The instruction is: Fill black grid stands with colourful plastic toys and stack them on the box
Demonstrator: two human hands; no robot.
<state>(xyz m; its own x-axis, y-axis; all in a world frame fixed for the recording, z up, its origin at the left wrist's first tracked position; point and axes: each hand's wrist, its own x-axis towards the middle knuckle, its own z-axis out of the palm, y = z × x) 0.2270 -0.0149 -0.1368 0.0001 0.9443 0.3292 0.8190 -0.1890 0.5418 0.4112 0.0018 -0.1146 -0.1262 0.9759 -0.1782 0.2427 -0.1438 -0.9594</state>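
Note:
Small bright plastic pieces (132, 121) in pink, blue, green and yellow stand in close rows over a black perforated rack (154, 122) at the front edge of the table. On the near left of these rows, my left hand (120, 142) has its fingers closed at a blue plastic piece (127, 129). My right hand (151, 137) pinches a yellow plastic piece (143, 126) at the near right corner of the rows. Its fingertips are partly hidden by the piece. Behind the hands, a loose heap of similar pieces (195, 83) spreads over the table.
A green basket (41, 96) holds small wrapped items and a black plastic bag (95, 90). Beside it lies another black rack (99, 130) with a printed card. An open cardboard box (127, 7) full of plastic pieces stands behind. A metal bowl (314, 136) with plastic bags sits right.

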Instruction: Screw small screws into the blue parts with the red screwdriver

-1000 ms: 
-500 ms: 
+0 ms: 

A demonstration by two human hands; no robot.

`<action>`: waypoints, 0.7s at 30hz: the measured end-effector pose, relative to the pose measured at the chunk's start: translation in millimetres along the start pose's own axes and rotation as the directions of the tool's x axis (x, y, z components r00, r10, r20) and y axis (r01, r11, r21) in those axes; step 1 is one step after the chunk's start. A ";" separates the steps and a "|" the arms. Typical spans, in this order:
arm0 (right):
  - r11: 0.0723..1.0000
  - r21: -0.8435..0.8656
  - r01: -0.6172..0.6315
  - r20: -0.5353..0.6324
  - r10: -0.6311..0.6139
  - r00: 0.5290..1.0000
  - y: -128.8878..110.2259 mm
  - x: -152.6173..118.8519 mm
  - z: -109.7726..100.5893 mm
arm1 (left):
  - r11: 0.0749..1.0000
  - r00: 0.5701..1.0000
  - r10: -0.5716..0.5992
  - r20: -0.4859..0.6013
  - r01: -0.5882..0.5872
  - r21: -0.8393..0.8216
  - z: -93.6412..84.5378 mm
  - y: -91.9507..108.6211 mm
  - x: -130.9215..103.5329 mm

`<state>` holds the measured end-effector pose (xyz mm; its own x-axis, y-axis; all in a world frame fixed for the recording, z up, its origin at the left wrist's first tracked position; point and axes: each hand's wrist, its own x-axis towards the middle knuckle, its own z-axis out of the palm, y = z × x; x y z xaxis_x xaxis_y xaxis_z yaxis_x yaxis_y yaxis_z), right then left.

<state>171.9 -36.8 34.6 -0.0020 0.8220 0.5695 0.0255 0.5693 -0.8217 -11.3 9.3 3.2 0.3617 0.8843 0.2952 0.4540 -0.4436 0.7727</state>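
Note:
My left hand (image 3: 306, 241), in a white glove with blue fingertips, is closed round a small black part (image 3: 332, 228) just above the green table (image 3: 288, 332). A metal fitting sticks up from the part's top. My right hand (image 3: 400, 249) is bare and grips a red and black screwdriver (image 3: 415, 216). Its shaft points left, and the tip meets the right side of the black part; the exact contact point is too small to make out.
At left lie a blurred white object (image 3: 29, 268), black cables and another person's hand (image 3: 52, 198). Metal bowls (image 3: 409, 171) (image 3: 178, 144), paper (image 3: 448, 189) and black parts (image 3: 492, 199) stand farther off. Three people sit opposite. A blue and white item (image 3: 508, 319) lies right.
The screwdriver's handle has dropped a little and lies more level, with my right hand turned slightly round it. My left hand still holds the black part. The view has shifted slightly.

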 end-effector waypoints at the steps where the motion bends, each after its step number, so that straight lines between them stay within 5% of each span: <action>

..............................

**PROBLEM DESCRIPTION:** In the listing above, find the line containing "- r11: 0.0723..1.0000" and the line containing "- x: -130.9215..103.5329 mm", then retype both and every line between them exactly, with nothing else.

**FINISHED EXERCISE:**
  - r11: 0.0723..1.0000
  - r21: -0.8435..0.8656
  - r01: -0.6172..0.6315
  - r20: -0.5353..0.6324
  - r10: -0.6311..0.6139
  - r00: 0.5290..1.0000
  - y: -128.8878..110.2259 mm
  - x: -152.6173..118.8519 mm
  - z: -109.7726..100.5893 mm
arm1 (left):
  - r11: 0.0749..1.0000
  - r00: 0.5701..1.0000
  - r10: -0.5716..0.5992
  - r20: -0.4859..0.6013
  - r01: -0.5882..0.5872
  - r21: -0.8393..0.8216
  - z: -93.6412..84.5378 mm
  - y: -91.9507..108.6211 mm
  - x: -130.9215..103.5329 mm

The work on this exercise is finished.